──────── Entries shown

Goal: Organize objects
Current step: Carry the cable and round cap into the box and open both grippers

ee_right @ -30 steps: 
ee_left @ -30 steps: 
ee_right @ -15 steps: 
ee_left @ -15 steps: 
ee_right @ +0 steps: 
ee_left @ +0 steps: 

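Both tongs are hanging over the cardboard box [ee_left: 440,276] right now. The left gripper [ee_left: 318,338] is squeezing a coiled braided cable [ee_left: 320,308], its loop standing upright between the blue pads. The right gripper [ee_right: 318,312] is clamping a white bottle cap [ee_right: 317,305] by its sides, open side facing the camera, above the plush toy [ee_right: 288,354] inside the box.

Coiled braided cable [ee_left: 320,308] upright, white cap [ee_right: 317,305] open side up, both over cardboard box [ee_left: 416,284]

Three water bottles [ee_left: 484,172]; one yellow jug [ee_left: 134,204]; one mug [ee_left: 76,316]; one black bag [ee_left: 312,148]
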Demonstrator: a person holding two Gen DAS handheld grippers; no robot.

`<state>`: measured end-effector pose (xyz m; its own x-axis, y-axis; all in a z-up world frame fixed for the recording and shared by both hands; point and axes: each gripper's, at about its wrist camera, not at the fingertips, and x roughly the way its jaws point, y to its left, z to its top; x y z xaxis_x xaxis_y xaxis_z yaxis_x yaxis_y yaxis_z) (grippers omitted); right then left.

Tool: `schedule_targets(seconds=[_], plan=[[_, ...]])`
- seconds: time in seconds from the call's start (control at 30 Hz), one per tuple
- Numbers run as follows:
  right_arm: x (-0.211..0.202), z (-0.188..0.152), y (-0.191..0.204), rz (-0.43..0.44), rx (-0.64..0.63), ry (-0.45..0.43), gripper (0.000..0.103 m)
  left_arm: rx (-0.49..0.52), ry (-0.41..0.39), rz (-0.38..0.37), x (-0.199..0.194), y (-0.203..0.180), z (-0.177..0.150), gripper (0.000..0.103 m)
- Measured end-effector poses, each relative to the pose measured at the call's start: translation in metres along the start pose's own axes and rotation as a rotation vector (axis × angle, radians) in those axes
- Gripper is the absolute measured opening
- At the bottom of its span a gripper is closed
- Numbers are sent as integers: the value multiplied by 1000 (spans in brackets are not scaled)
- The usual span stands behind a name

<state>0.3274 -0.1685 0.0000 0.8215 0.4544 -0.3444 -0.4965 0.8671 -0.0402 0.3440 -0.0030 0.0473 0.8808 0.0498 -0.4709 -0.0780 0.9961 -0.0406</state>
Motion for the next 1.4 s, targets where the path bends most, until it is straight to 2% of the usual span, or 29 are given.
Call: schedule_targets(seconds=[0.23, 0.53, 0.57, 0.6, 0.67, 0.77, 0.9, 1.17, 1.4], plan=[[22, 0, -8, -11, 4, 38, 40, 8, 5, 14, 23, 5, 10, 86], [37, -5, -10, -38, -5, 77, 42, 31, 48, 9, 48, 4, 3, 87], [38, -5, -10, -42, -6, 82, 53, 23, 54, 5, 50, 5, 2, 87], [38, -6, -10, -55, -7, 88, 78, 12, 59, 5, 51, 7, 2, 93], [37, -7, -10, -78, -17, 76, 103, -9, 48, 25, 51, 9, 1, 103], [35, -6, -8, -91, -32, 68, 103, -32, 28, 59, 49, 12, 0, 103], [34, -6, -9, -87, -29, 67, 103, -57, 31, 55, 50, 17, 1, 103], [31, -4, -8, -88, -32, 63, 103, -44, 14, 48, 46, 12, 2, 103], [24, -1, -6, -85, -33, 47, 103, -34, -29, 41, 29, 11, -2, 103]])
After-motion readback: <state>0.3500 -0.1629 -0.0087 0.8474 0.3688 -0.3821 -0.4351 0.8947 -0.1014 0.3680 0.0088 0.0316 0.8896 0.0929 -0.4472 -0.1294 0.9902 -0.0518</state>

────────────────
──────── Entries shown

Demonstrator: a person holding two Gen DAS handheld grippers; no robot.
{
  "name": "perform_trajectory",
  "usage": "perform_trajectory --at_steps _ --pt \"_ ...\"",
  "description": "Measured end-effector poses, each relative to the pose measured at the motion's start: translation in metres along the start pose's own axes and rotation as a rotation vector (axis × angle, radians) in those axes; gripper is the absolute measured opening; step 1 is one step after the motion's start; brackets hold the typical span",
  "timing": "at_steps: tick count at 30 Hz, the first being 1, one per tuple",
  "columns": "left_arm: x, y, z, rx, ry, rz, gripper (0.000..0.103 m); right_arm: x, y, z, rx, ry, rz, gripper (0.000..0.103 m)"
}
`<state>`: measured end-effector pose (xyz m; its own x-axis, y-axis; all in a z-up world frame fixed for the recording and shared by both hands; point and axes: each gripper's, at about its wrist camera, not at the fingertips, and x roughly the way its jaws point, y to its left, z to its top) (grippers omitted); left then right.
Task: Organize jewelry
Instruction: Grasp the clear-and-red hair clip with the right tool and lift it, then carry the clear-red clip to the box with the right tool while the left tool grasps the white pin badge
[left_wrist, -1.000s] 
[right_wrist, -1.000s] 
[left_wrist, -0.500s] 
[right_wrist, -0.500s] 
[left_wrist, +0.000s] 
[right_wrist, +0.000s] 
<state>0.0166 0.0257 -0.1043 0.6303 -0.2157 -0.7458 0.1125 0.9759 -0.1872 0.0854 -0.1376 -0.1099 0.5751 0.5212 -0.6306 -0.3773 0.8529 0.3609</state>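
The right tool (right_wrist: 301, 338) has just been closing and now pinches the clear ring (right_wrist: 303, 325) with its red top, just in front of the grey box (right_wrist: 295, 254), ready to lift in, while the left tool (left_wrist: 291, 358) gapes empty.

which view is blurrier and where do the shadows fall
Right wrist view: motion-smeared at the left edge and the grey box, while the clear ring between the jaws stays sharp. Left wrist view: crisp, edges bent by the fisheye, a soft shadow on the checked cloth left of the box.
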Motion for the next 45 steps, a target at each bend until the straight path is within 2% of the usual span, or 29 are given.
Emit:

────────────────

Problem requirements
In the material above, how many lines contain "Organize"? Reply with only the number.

Task answer
2